Geringe Nachfrage nach Recycling-Baustoffen
Ein weiterer Aspekt ist die geringe Nachfrage nach Recyclingmaterialien. Viele Bauherren, darunter auch Behörden, bevorzugen Primärbaustoffe. Felix Pakleppa, Hauptgeschäftsführer des Zentralverbands des Deutschen Baugewerbes (ZDB), fordert, dass sich Länder und Kommunen zum Bauen mit Recyclingmaterialien verpflichten. Der Hauptverband der Deutschen Bauindustrie kritisiert ebenfalls, dass ein Jahr nach Inkrafttreten der Ersatzbaustoffverordnung weniger recycelt und mehr Rohstoffe auf Deponien entsorgt werden, während die Kosten für alle Beteiligten gestiegen sind.
Komplexe Vorschriften und mangelnde Umsetzung
Die Vorschriften der Ersatzbaustoffverordnung sind laut Branchenexperten außerordentlich kompliziert, was die Umsetzung erschwert. Katrin Mees, Geschäftsführerin der Bundesgemeinschaft Recycling-Baustoffe, berichtet, dass selbst Behörden oft schlecht informiert seien und bei der Umsetzung der EBV-Vorgaben wenig Unterstützung bieten könnten. Die Situation ist besonders in Bundesländern mit hoher Bautätigkeit und begrenzten Deponiekapazitäten angespannt, wie zum Beispiel in Bayern und Hessen.

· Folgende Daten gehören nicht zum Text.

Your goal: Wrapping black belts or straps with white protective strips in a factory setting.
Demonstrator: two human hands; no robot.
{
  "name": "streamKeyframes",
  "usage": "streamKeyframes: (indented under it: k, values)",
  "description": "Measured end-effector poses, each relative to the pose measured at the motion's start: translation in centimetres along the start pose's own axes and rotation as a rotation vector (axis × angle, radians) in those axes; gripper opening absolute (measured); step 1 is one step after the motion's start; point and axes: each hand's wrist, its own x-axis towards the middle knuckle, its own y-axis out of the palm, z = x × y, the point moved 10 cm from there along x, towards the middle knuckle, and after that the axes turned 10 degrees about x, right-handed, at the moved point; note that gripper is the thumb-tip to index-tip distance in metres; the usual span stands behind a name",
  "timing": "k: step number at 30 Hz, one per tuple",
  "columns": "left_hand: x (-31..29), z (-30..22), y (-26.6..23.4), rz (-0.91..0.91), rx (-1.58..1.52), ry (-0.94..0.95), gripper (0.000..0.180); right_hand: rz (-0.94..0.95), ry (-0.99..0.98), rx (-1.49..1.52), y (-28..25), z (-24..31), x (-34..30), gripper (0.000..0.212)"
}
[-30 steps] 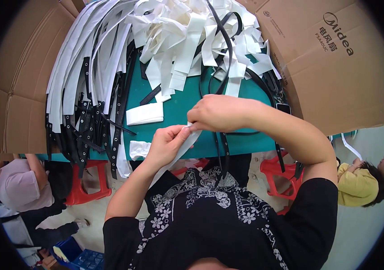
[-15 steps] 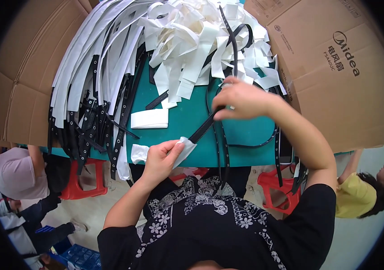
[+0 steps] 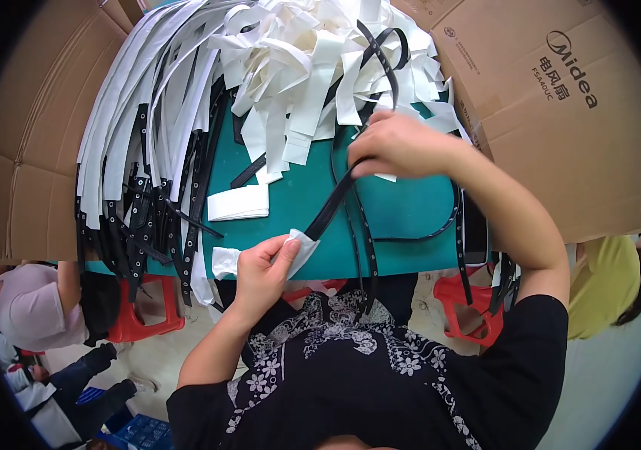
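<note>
My left hand (image 3: 264, 270) pinches the mouth of a white sleeve (image 3: 304, 251) near the table's front edge, and a crumpled end of it sticks out left of the hand. A black belt (image 3: 329, 206) runs from that mouth up to my right hand (image 3: 399, 146), which is closed around it above the table. Past the right hand the belt curves toward a heap of white strips (image 3: 298, 67). A flat stack of white strips (image 3: 238, 203) lies left of the belt. Loose black belts with metal eyelets (image 3: 369, 240) hang over the front edge below my right hand.
Many belts in white sleeves (image 3: 118, 142) lie in a bundle at the left, eyelet ends hanging down. Cardboard boxes (image 3: 538, 135) flank the green table (image 3: 305, 180). Red stools (image 3: 470, 307) stand beside me. Other people (image 3: 39, 304) sit at both sides.
The view has shifted slightly. My right hand still grips the belt, a little farther from the sleeve, with more black belt showing between the hands. The left hand keeps its pinch.
</note>
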Motion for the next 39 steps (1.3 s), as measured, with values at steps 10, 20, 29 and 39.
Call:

Dringender Handlungsbedarf
In Bayern müssen Bauabfälle teilweise bis nach Thüringen transportiert werden, um entsorgt zu werden, was die Kosten und den logistischen Aufwand erhöht. Die Deponiekapazitäten sind seit Jahren ein Thema in Fachkreisen. Vor zwei Jahrzehnten gab es in Deutschland noch über 2000 Deponien mit 668 Millionen Kubikmetern Restvolumen. Bis 2032 wird weniger als ein Viertel dieser Deponien noch verfügbar sein.
Das Bundesumweltministerium hat bisher keine Hinweise darauf, dass die Ersatzbaustoffverordnung die Recyclingquote senkt. Eine erste Evaluierung der Verordnung soll bis August 2025 vorliegen. Das Abfallrecht liegt in der Zuständigkeit der Länder, die daher auch für die Planung von Ersatzkapazitäten verantwortlich sind. Allerdings sieht die Bau- und Recyclingwirtschaft hier in vielen Ländern Nachholbedarf.
Gesellschaftliche Akzeptanz von Deponien
Neue Deponien sind gesellschaftspolitisch schwer durchsetzbar. Der Bauindustrie-Verband fordert daher eine Bund-Länder-Deponiestrategie, um dieses Problem anzugehen. Ein drohender Deponienotstand wäre ein bundesweites Thema, das nicht nur die Länder betreffen würde.
Das Umweltbundesamt führt derzeit ein Forschungsprojekt zur Technik der Abfallablagerung durch, bei dem auch die Deponiekapazitäten untersucht werden. Erste Ergebnisse werden 2025 erwartet.